__Task objective__
All the data that follows should be repeated exactly, without a single picture.

__Data below__
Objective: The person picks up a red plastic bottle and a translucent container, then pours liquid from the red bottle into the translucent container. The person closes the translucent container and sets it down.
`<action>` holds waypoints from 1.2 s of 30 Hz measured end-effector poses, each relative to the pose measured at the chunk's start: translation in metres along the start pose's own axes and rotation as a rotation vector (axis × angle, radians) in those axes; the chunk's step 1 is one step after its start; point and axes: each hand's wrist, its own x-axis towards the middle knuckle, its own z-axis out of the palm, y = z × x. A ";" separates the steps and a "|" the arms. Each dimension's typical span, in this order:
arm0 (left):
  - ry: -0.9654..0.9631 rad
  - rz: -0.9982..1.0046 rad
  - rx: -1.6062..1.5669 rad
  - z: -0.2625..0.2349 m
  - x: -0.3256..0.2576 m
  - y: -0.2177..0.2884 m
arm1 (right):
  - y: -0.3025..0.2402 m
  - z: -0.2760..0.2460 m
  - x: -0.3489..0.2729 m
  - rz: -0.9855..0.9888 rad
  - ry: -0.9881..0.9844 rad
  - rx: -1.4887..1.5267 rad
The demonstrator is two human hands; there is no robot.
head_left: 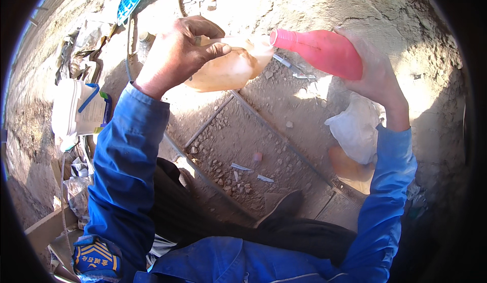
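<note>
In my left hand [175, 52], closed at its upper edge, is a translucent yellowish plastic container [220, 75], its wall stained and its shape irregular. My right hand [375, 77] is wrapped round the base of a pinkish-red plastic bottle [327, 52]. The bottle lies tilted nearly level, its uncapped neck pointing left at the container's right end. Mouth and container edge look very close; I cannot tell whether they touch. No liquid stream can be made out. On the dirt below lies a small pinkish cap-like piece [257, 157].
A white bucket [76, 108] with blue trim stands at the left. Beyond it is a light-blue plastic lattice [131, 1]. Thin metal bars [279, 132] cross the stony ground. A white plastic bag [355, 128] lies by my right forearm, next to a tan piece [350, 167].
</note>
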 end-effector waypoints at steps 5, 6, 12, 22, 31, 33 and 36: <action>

__Output below__
Objective: The person picks up a red plastic bottle and a translucent container, then pours liquid from the red bottle into the translucent container. The person closes the translucent container and sets it down.
`<action>` holds waypoints from 1.2 s of 30 Hz measured end-effector poses, each relative to the pose measured at the chunk's start: translation in metres along the start pose's own axes and rotation as a rotation vector (axis × angle, radians) in those axes; the chunk's step 1 is one step after its start; point and axes: each hand's wrist, its own x-axis towards the middle knuckle, its own z-axis out of the palm, y = z × x. A ";" separates the steps and a "|" the arms. Each dimension's typical span, in this order:
arm0 (left):
  - ry: -0.9654..0.9631 rad
  - rz: -0.9982..1.0046 rad
  - rx: -1.6062..1.5669 rad
  - z: -0.2625..0.2349 m
  - x: -0.3256..0.2576 m
  - y: -0.2177..0.2884 m
arm1 (right):
  - y: -0.3025..0.2402 m
  - z: -0.2760..0.2460 m
  - x: -0.3489..0.2729 m
  - rz: -0.9855..0.9888 rad
  - ry: -0.9881..0.9844 rad
  - rx: -1.4887..1.5267 rad
The demonstrator is two human hands; there is no robot.
head_left: 
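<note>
In my left hand [175, 52], closed at its upper edge, is a translucent yellowish plastic container [220, 75], its wall stained and its shape irregular. My right hand [375, 77] is wrapped round the base of a pinkish-red plastic bottle [327, 52]. The bottle lies tilted nearly level, its uncapped neck pointing left at the container's right end. Mouth and container edge look very close; I cannot tell whether they touch. No liquid stream can be made out. On the dirt below lies a small pinkish cap-like piece [257, 157].
A white bucket [76, 108] with blue trim stands at the left. Beyond it is a light-blue plastic lattice [131, 1]. Thin metal bars [279, 132] cross the stony ground. A white plastic bag [355, 128] lies by my right forearm, next to a tan piece [350, 167].
</note>
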 end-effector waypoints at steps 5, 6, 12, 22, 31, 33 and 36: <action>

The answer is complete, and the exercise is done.